Of course we find time to hang out spontaneously as well, but knowing that we have a plan for dedicated time together gives us something fun to anticipate, and it takes the pressure off the rest of the week.

Best stress reliever? How do you unplug?

  • Reading outside, reading in the bath, reading in front of the fire. I am constantly building new reading spaces into our house. Reading recharges me, and some books are like medicine. If work is stressful, I’ll reread “Sourdough” or “The Hitchhiker’s Guide to the Galaxy” on a loop.
  • I also subscribe to the Japanese concept of “forest bathing” — essentially, surrounding yourself with trees, nature and all things green. I love to garden or take a walk in nature while listening to a good podcast.
  • And I can’t overstate the importance of social connection as a stress reducer. Happiness research shows that social connection is the number one predictor of overall life satisfaction and the biggest inoculator against stress. When work and life are crazy, I make it a point to reach out to my friends and family, rather than fall into the trap of thinking that I’m too busy to get together. (Read “The Happiness Advantage” by Shawn Achor for more on this topic.) My husband is a wonderful connection, I have brunch with a friend most weekends (pre-COVID, of course), and I spend hours each week on the phone with my sisters and parents.

What are you listening to? Podcasts, especially 99% Invisible, Radiolab, Planet Money, and Wait Wait, Don’t Tell Me. Music: Amazon Prime has a “Matchbox 20” station right now that is playing all the ’90s alternative music. It’s giving me some serious nostalgia of summers past. Sia’s “1,000 Forms of Fear” and Taylor Swift’s “Lover” are both great summer albums as well.

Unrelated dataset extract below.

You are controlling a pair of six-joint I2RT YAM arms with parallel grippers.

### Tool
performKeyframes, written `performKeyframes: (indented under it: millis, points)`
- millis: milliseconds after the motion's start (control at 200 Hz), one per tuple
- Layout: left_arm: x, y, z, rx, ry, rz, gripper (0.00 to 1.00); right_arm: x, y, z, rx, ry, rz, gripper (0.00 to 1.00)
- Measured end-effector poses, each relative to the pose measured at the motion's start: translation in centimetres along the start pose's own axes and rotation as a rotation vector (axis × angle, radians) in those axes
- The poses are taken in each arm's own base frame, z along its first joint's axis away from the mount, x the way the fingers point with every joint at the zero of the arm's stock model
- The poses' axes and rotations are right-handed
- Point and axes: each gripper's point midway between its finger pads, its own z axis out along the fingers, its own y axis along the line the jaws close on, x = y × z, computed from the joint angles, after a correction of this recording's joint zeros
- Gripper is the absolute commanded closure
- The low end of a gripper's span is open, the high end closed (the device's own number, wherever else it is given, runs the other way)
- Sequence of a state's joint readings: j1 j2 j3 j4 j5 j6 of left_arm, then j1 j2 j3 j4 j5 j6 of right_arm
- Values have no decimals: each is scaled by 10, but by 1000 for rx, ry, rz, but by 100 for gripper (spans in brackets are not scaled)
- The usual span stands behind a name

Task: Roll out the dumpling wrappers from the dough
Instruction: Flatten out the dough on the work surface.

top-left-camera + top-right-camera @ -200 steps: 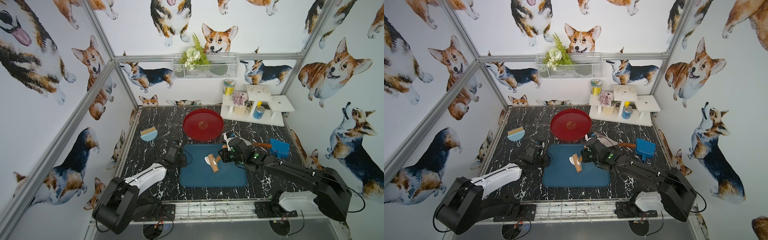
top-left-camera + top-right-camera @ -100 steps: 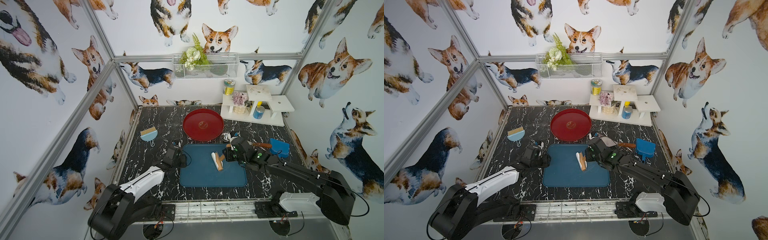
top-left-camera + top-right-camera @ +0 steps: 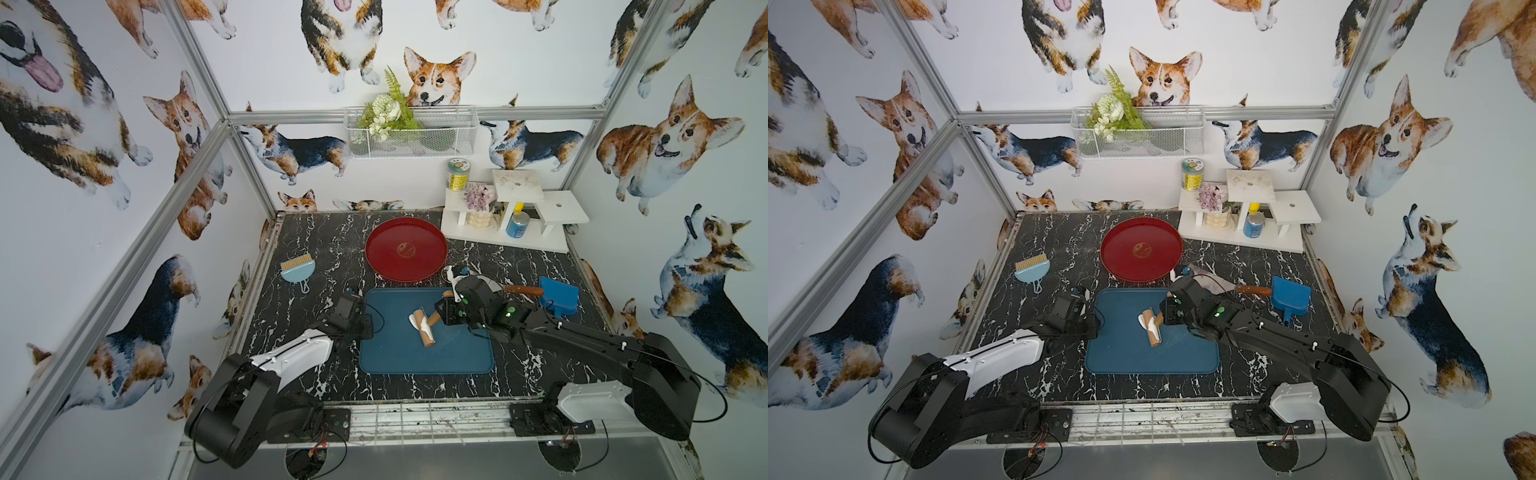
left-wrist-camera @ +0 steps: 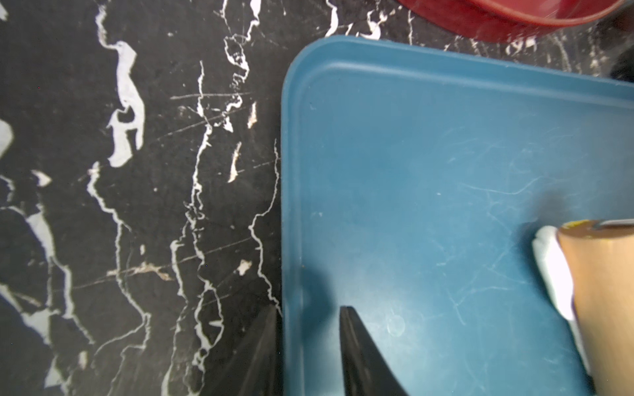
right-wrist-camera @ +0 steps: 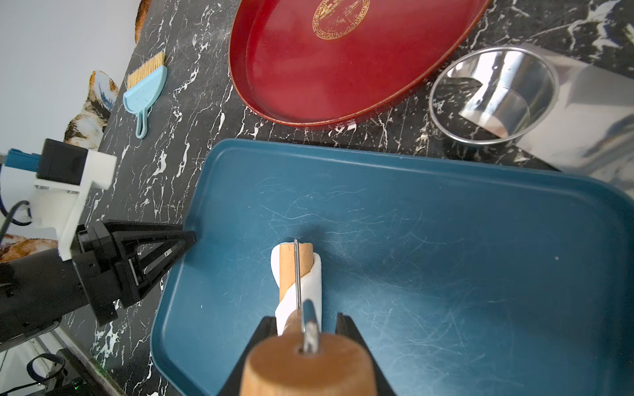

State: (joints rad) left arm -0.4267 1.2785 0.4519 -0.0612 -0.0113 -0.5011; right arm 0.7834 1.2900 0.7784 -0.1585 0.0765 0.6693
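Observation:
The dough [image 5: 314,274] is a white strip wrapped round the roller of a wooden rolling pin [image 5: 288,271], which lies on the blue tray [image 5: 446,240]. My right gripper [image 5: 305,319] is shut on the pin's handle. Both top views show the pin [image 3: 426,332] [image 3: 1152,332] mid-tray with dough [image 3: 414,319] [image 3: 1143,320] clinging to it, and the right gripper [image 3: 442,313] beside it. My left gripper [image 4: 308,308] [image 3: 366,326] stands open astride the tray's left rim [image 4: 291,205], one finger outside and one inside. No dumpling wrappers are in view.
The empty red plate [image 3: 406,249] lies behind the tray. A metal ring cutter [image 5: 494,96] and a brown-handled scraper [image 3: 523,289] lie at the tray's far right corner, with a blue dustpan [image 3: 559,295] beyond them. A light blue brush [image 3: 298,270] is at the left and a white shelf [image 3: 511,216] at the back.
The right gripper pushed the rolling pin a little right, then back left; the dough, earlier partly flat beside the roller, now clings round it. The left gripper's jaws have narrowed at the tray rim.

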Motion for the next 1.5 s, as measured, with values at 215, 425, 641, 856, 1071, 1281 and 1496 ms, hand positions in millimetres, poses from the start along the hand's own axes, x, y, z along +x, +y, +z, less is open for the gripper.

Daily reads? Favorite sites and newsletters? The New York Times for daily news. The Atlantic for thoughtful, long-form pieces. WaitButWhy for blog posts on unique topics. And GeekWire for startup news.

Book on your nightstand (or e-reader)? I love my Kindle, because it means that I can have all my books with me all the time. I’m always reading at least one fiction book and usually have a business book going on the side. Top of my Kindle library right now:

  • “Code Name Helene” by Ariel Lawhon is the best fiction I’ve read this summer. Bonus: It’s based on the real Nancy Wake, an incredibly inspiring woman.
  • “Unleashed” is a new business book by Frances Frei and Anne Morriss. Frances was a professor of mine at business school, and her definition of leadership — “Make others better as a result of your presence, and make it last into your absence” — remains one of my highest goals as a leader.
  • And I recently reread “So You Want to Talk About Race” by Ijeoma Oluo, which I highly recommend.

Night owl or early riser? Night owl, although I had to figure out how to live as a morning person when I started at Convoy, because freight starts moving early. Now I’m somewhere in between, but I still indulge my night-owl tendencies.

Where do you get your best ideas? By exposing myself to a lot of new things, with podcasts and fiction books and interesting news articles. Then I give my brain a break and let it make connections and put the pieces together. As Don Draper of “Mad Men” says, “Just think about it. Deeply. Then forget it. And an idea will jump up in your face.”

Whose work style would you want to learn more about or emulate? Like so many people right now, I’m in awe of Dr. Anthony Fauci, who is somehow managing to stay cool and speak candidly in the face of ridiculous opposition and insane stakes — literally millions of lives on the line. No matter what, he seems to keep working toward the best outcomes with integrity and conviction.